*Try it*.
Would you please copy each line of the listing that mentions "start"?
(Data shown)
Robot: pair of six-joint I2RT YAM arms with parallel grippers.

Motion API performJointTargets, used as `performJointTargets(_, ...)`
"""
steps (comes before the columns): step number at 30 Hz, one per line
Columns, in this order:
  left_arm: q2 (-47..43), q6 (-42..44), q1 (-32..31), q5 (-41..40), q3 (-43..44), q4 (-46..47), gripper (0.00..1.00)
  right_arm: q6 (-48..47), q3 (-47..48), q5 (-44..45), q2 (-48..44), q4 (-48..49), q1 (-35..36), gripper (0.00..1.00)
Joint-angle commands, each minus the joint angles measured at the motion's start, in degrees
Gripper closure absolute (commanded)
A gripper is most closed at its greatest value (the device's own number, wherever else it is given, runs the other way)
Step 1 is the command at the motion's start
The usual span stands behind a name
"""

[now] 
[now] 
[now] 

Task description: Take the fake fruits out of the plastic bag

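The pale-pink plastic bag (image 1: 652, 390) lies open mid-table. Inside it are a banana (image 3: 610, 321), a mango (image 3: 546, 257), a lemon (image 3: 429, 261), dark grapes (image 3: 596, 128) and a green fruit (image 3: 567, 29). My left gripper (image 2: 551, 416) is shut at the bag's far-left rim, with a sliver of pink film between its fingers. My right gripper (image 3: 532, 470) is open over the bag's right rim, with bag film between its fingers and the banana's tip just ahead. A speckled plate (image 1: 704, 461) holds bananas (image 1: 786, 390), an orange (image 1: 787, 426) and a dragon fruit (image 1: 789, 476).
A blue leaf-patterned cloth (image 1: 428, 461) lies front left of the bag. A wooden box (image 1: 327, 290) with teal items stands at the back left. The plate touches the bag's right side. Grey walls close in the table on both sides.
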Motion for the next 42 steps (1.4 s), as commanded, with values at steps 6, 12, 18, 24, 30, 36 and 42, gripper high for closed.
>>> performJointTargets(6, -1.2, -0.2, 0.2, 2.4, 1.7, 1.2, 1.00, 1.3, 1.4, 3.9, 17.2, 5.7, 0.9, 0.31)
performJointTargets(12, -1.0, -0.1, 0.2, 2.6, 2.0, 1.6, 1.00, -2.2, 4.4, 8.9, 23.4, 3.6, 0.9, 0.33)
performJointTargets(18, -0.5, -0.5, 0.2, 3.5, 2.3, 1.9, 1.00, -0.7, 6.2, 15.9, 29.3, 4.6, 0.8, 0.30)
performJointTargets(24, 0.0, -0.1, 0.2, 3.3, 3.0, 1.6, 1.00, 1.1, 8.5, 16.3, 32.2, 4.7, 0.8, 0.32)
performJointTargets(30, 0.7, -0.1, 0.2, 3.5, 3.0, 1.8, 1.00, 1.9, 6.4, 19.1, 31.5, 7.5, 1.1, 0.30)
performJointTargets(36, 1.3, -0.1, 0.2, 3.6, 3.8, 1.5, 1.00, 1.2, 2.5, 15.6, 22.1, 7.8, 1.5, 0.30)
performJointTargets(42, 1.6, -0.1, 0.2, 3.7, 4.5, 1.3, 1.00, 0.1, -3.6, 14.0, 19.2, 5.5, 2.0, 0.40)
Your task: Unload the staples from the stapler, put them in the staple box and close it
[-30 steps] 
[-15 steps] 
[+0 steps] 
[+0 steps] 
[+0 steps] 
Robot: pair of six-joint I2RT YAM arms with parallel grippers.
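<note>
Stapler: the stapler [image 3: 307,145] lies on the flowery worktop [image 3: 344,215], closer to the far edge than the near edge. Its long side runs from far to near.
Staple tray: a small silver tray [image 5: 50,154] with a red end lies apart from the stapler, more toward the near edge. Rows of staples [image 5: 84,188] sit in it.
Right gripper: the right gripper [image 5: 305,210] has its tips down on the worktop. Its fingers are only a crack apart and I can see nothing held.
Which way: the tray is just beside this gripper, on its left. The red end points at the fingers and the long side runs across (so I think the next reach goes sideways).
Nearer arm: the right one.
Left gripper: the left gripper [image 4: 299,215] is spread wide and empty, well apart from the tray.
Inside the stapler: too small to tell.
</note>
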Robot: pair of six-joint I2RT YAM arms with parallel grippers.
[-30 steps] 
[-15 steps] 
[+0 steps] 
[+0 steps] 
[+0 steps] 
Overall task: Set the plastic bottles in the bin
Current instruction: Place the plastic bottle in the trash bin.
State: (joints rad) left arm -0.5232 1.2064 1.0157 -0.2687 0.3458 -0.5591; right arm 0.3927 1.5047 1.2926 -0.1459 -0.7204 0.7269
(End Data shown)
*Your solution*.
Joint-angle commands, each minus the joint angles measured at the motion's start, in degrees
Step 1 is the command at the motion's start

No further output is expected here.